|
Submitted by
Assigned_Reviewer_1
Q1: Comments to author(s).
First provide a summary of the paper, and then address the following
criteria: Quality, clarity, originality and significance. (For detailed
reviewing guidelines, see
http://nips.cc/PaperInformation/ReviewerInstructions)
The authors consider associative learning in networks
of spiking neurons, and argue that a form of STDP with postsynaptic
hyper-polarization is equivalent to the perceptron learning algorithm. The
basic form of STDP proposed by the authors relies on traces (similarly to
Morrison, Diesmann & Gerstner, “Phenomenological models of synaptic
plasticity based on spike timing”, Biol Cybern, 2008, 98, 459-478, which
should have been mentioned here), and allows for both potentiation and
depression of the synapse. The authors then introduce the perceptron
learning rule (PLR) for binary variables, in a form where the weighted sum
of inputs is compared to a threshold in order to determine the update. As
is well known, the PLR is a supervised learning algorithm requiring a
target to be specified at the post-synaptic site. Therefore, when the
authors move to establish the equivalence of the PLR to STDP they demand
that the post-synaptic neuron is forced to spike for a target of 1, and
prevented from spiking when the target is 0. Using a hyper-polarization
mechanism, and taking into account a second post-synaptic event, they show
that the supervised PLR can be translated into an unsupervised update
rule, given in eq. (14). Finally, the authors introduce an additional
depression term into the STPD update, in order to mitigate the effects of
post-synaptic spikes following inputs which should not lead to a spike.

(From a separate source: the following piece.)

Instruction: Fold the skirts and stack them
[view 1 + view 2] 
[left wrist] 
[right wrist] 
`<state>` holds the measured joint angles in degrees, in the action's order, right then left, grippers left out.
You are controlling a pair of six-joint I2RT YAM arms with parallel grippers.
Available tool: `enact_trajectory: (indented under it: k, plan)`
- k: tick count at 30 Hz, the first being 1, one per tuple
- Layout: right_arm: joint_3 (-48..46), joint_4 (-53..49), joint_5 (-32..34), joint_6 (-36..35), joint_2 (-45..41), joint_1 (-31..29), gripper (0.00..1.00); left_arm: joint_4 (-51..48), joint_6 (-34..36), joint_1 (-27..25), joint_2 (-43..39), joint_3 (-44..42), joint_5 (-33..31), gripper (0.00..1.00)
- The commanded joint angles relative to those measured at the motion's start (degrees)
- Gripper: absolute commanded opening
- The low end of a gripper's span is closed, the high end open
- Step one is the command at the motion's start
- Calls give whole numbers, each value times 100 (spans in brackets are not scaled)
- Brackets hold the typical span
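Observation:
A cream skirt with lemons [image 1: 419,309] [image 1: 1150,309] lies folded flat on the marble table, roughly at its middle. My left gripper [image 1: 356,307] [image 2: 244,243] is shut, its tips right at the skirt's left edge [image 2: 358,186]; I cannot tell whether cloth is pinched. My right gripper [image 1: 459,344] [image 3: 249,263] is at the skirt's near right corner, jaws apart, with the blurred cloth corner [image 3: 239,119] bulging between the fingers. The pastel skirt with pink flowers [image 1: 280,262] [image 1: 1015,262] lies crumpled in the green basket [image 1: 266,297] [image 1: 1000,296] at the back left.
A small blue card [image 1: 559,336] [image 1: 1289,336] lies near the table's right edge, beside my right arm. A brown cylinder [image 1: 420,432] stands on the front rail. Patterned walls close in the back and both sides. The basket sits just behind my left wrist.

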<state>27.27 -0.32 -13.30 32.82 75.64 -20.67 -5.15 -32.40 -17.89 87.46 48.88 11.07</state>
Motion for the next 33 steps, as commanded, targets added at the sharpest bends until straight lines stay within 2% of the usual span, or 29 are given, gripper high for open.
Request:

Overall the authors have presented an interesting approach to mapping
between physiologically motivated models such as STDP and their
computational interpretation within a supervised learning context. As such
the paper is interesting, and, as far as I am aware, novel. Several
comments/questions are in place. (1) The authors refer to learning
throughout the paper. However, they do not address learning but rather
memorization, as there is no discussion of generalization beyond the
training set. Note also that the PLR depends on initial conditions, as it
terminates update once perfect classification is achieved. (2) The authors
take care to introduce the various time scales (dendritic, axonal) but no
discussion is devoted to their impact on performance. Moreover, it is not
clear to me how robust are the result in section 4 to the choice of these
parameters (and others of which there are many). (3) The algorithm is
defined in a context where the target for each neuron is known, even
though it is translated into an associative form using a newly suggested
form of hyper-polarization. It is not clear to me how the effects of the
network would influence performance. In this sense, it seems that reward
based update rules, based on the so-called three-component Hebbian updates
(which have been experimentally supported), would be more effective, as
they directly relate to a global error signal, absent in the present
formalism.
Q2: Please summarize your review in 1-2
sentences
A spike based learning algorithm requiring
post-synaptic hyper-polarization is presented which is claimed to be
equivalent to the perceptron algorithm. This suggests an interesting
functional interpretation to the suggested plasticity.
Submitted by
Assigned_Reviewer_5
Q1: Comments to author(s).
First provide a summary of the paper, and then address the following
criteria: Quality, clarity, originality and significance. (For detailed
reviewing guidelines, see
http://nips.cc/PaperInformation/ReviewerInstructions)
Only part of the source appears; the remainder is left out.